> [Problem description] The string "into" may appear in lines of the entries below. Report how many lines hold it, with only the number.

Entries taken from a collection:
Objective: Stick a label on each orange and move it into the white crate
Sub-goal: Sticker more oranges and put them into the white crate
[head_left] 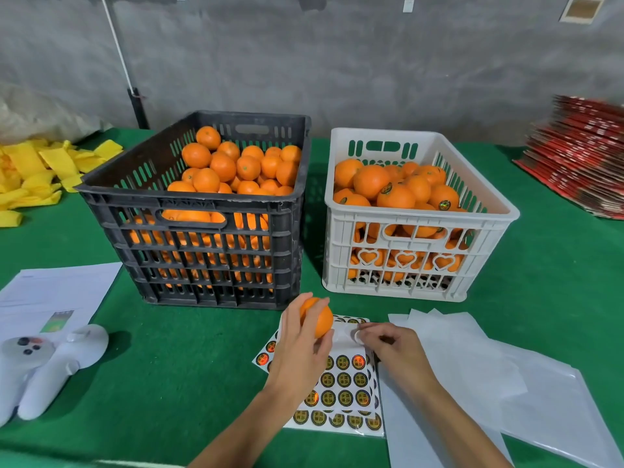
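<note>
The slotted black plastic crate [202,211] at 11 o'clock holds unlabelled fruit; the white plastic crate [412,217] at 1 o'clock holds labelled ones, both probably set within easy reach. At 6 o'clock lies the sheet of round gold-and-black stickers [341,383]. The left hand [297,349] grips 1 round orange [317,317] over it, its bare peel at 3 o'clock facing the right hand [391,346], which pinches 1 peeled label.

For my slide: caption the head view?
Left hand holds an orange; right hand peels a label off the sheet.

left hand [301,346] gripping; right hand [393,346] pinching
</note>
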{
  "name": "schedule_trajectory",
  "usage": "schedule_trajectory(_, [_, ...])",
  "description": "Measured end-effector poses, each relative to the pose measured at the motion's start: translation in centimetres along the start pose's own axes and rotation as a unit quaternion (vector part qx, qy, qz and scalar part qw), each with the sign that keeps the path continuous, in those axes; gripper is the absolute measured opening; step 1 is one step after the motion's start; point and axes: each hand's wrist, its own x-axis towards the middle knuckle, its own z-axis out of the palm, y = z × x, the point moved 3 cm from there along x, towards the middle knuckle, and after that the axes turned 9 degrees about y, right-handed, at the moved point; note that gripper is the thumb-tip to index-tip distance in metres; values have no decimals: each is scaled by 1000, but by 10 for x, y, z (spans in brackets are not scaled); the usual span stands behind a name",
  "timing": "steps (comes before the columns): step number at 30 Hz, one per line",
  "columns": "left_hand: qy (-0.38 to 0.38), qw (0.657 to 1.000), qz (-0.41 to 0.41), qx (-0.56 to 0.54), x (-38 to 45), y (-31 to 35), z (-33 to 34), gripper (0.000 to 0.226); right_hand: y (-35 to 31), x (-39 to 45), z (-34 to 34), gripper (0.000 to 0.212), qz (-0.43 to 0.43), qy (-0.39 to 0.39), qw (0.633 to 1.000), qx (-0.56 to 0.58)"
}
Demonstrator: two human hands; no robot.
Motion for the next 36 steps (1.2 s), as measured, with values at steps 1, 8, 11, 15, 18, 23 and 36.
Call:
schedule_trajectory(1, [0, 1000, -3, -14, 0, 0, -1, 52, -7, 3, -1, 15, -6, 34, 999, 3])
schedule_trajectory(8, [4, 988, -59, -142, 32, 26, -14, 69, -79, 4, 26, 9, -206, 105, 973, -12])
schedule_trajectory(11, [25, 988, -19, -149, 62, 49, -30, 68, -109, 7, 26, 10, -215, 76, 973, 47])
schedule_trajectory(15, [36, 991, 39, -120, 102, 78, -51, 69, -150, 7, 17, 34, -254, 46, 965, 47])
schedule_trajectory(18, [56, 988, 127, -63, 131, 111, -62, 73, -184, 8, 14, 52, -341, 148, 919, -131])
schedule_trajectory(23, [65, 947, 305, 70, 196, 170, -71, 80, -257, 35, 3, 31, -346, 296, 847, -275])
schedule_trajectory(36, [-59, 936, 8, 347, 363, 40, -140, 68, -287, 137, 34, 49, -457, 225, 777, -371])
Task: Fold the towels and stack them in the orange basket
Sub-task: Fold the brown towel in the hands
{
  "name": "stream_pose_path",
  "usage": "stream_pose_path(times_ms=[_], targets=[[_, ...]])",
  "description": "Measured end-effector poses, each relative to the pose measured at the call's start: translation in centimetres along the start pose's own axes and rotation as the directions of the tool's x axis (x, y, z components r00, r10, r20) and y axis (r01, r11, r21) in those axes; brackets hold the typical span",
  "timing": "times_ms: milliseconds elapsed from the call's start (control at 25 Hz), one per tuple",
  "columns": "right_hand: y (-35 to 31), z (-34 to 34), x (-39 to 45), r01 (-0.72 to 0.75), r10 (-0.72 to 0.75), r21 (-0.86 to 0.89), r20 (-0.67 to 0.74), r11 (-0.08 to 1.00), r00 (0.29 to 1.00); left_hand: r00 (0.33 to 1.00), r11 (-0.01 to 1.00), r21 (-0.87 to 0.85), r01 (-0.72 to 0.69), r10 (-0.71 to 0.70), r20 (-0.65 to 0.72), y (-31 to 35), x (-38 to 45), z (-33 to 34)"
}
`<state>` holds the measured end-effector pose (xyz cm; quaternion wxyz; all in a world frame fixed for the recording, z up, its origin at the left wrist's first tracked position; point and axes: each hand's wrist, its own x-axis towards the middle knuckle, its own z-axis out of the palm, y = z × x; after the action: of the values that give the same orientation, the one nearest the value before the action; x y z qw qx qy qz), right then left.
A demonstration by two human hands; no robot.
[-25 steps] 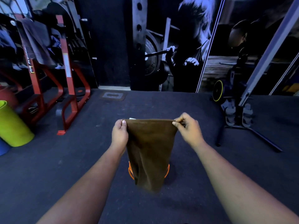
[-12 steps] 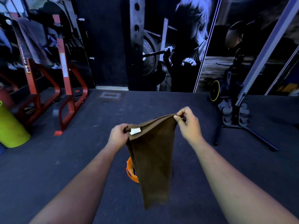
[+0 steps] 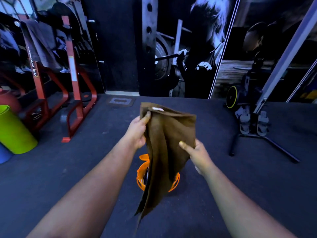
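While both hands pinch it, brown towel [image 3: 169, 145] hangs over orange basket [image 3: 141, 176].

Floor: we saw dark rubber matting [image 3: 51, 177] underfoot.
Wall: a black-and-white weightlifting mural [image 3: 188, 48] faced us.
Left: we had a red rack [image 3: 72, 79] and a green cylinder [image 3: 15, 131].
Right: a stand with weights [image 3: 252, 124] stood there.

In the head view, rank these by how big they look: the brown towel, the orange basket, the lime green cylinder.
1. Brown cloth towel, though nearest the camera.
2. Lime green cylinder.
3. Orange plastic basket, mostly hidden behind the towel.
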<state>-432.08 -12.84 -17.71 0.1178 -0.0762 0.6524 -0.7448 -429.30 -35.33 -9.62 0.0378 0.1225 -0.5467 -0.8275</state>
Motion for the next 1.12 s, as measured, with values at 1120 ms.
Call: stream_pose_path(times_ms=[1120], targets=[[0.6, -1.0, 0.2, -0.071, 0.082, -0.137, 0.081, 0.988, 0.993, 1.0, 0.998, 0.059, -0.02, 0.019, 0.021, -2.8, 0.5, -3.7]])
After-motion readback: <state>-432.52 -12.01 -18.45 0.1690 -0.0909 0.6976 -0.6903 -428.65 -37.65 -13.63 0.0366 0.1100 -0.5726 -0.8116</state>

> [Response area] 2